● **Brief**
Each line below is to be copied out exactly, and none may be omitted.
===== Given data
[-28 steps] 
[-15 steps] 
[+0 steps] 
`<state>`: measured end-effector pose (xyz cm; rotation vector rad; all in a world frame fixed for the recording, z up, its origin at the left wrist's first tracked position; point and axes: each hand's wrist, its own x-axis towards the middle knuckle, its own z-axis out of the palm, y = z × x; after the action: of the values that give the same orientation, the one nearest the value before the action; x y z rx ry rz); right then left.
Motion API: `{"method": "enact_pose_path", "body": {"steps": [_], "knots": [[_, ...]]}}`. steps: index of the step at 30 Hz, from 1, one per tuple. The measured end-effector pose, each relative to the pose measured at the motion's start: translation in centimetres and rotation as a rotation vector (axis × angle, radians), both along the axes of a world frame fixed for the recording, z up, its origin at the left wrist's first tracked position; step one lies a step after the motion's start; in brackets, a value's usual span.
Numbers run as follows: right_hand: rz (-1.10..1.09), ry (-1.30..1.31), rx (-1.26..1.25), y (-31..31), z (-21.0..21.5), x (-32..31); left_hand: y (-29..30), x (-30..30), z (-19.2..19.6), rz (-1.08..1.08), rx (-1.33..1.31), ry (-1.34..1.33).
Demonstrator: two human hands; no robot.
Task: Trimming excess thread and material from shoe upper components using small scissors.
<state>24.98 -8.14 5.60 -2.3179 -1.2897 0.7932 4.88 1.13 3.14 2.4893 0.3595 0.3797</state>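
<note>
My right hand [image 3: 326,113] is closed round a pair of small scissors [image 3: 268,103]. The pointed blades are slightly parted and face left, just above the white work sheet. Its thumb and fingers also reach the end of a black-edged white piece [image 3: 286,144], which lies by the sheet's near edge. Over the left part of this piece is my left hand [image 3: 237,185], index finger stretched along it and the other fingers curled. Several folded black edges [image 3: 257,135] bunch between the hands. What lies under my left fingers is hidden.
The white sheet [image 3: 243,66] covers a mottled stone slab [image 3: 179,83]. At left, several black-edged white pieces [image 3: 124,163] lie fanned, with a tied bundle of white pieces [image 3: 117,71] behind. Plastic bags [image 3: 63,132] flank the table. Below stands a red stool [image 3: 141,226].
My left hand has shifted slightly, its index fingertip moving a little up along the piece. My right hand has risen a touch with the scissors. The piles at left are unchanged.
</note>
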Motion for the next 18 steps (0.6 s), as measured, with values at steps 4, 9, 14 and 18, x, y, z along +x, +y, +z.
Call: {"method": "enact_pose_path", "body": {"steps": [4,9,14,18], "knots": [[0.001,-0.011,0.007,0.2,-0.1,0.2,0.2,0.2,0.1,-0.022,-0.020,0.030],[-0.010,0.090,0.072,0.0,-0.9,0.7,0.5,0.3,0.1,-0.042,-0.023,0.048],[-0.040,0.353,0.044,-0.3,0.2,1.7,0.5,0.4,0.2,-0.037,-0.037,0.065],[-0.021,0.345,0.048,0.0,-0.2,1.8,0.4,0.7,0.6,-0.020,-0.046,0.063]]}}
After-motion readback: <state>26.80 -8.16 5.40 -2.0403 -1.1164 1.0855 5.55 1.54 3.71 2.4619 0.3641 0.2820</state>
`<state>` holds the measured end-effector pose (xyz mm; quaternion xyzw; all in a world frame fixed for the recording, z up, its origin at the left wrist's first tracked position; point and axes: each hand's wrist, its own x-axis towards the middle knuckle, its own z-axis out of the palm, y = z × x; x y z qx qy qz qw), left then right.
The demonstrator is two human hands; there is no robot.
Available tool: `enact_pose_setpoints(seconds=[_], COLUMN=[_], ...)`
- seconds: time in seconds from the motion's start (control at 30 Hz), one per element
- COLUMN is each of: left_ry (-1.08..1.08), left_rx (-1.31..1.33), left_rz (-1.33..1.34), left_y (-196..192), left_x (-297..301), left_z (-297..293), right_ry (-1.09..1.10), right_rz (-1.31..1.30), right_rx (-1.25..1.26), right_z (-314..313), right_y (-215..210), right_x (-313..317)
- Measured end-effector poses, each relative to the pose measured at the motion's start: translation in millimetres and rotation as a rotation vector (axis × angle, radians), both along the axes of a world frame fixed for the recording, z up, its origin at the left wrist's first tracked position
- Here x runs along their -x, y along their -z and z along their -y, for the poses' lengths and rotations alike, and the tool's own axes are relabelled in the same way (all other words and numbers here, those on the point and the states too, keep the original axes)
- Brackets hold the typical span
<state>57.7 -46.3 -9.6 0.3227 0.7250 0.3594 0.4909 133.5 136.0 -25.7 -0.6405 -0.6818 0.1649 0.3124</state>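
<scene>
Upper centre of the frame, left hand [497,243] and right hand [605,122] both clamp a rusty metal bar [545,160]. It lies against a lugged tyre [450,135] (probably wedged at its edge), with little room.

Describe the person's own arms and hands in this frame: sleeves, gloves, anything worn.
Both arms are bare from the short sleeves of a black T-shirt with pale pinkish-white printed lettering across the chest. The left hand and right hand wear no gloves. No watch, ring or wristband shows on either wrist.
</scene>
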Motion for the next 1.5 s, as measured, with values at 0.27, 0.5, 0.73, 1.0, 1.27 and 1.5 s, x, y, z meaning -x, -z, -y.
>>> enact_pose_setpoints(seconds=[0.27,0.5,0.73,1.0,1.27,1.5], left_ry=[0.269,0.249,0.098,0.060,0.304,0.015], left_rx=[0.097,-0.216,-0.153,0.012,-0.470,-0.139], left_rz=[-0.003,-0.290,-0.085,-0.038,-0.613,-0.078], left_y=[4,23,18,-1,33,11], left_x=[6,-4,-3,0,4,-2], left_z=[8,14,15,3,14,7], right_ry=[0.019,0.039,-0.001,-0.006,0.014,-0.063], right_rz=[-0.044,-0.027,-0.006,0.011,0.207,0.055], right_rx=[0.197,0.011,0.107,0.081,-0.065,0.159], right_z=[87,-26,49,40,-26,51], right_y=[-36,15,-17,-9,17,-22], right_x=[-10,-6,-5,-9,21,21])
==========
● **Solution for this task**
[-28 steps] 
[-15 steps] 
[+0 steps] 
`<state>`: measured end-effector pose (xyz cm; rotation vector rad; all in a world frame fixed for the recording, z up, its origin at the left wrist's first tracked position; point and axes: each hand's wrist, its own x-axis towards the middle knuckle, its own z-axis out of the palm, y = z × x; after the action: of the values that give the same orientation, the one nearest the value before the action; x y z rx ry rz); right then left.
Motion API: `{"method": "enact_pose_path", "body": {"steps": [_], "knots": [[_, ...]]}}`. steps: index of the step at 30 Hz, from 1, one per tuple. The measured end-effector pose, each relative to the pose measured at the motion's start: translation in centimetres and rotation as a rotation vector (axis × angle, radians), both along the axes of a world frame fixed for the recording, z up, its origin at the left wrist's first tracked position; step one lies a step after the motion's start; in brackets, a value's usual span.
Numbers run as follows: right_hand: rz (-1.10..1.09), ry (-1.30..1.31), rx (-1.26..1.25), y (-31..31), z (-21.0..21.5), x (-32..31); left_hand: y (-29..30), x (-30..30), z (-19.2..19.6), rz (-1.08..1.08), rx (-1.33..1.31), ry (-1.34..1.33).
Demonstrator: two human hands; no robot.
Task: Trimming excess thread and material from shoe upper components using small scissors.
<state>24.98 -8.14 5.60 -2.3179 -1.2897 0.7932 4.88 1.13 3.14 2.4893 0.3595 0.3797</state>
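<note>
My right hand [image 3: 326,113] is closed round a pair of small scissors [image 3: 268,103]. The pointed blades are slightly parted and face left, just above the white work sheet. Its thumb and fingers also reach the end of a black-edged white piece [image 3: 286,144], which lies by the sheet's near edge. Over the left part of this piece is my left hand [image 3: 237,185], index finger stretched along it and the other fingers curled. Several folded black edges [image 3: 257,135] bunch between the hands. What lies under my left fingers is hidden.
The white sheet [image 3: 243,66] covers a mottled stone slab [image 3: 179,83]. At left, several black-edged white pieces [image 3: 124,163] lie fanned, with a tied bundle of white pieces [image 3: 117,71] behind. Plastic bags [image 3: 63,132] flank the table. Below stands a red stool [image 3: 141,226].
My left hand has shifted slightly, its index fingertip moving a little up along the piece. My right hand has risen a touch with the scissors. The piles at left are unchanged.
</note>
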Motion for the next 18 steps (0.6 s), as measured, with values at steps 4, 9, 14 and 18, x, y, z along +x, +y, +z.
Call: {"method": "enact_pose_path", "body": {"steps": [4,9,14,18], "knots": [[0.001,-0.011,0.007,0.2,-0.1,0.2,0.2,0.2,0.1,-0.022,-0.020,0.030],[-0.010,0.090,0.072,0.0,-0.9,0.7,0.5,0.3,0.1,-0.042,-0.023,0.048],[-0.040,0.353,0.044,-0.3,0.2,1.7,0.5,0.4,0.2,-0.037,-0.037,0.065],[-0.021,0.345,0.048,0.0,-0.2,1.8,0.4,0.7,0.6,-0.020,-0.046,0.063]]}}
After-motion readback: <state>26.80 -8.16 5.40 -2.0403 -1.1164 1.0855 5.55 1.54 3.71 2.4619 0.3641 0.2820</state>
`<state>` holds the measured end-effector pose (xyz mm; quaternion xyzw; all in a world frame fixed for the recording, z up, its origin at the left wrist's first tracked position; point and axes: each hand's wrist, its own x-axis towards the middle knuckle, its own z-axis out of the palm, y = z × x; x y z qx qy qz qw), left then right.
The demonstrator is two human hands; there is no robot.
Available tool: `enact_pose_setpoints(seconds=[_], COLUMN=[_], ...)`
- seconds: time in seconds from the motion's start (control at 30 Hz), one per element
- COLUMN is each of: left_ry (-1.08..1.08), left_rx (-1.31..1.33), left_rz (-1.33..1.34), left_y (-196..192), left_x (-297..301), left_z (-297..293), right_ry (-1.09..1.10), right_rz (-1.31..1.30), right_rx (-1.25..1.26), right_z (-314..313), right_y (-215..210), right_x (-313..317)
- Measured end-effector poses, each relative to the pose measured at the motion's start: translation in millimetres and rotation as a rotation vector (axis × angle, radians), both along the axes of a world frame fixed for the recording, z up, its origin at the left wrist's first tracked position
- Here x runs along their -x, y along their -z and z along their -y, for the poses' lengths and rotations alike, and the tool's own axes are relabelled in the same way (all other words and numbers here, those on the point and the states too, keep the original axes)
- Brackets hold the typical span
<state>57.7 -46.3 -9.6 0.3227 0.7250 0.3594 0.4909 133.5 136.0 -25.7 -0.6405 -0.6818 0.1649 0.3124</state>
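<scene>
Upper centre of the frame, left hand [497,243] and right hand [605,122] both clamp a rusty metal bar [545,160]. It lies against a lugged tyre [450,135] (probably wedged at its edge), with little room.

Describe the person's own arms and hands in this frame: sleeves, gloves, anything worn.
Both arms are bare from the short sleeves of a black T-shirt with pale pinkish-white printed lettering across the chest. The left hand and right hand wear no gloves. No watch, ring or wristband shows on either wrist.
</scene>
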Motion for the next 1.5 s, as measured, with values at 0.27, 0.5, 0.73, 1.0, 1.27 and 1.5 s, x, y, z meaning -x, -z, -y.
>>> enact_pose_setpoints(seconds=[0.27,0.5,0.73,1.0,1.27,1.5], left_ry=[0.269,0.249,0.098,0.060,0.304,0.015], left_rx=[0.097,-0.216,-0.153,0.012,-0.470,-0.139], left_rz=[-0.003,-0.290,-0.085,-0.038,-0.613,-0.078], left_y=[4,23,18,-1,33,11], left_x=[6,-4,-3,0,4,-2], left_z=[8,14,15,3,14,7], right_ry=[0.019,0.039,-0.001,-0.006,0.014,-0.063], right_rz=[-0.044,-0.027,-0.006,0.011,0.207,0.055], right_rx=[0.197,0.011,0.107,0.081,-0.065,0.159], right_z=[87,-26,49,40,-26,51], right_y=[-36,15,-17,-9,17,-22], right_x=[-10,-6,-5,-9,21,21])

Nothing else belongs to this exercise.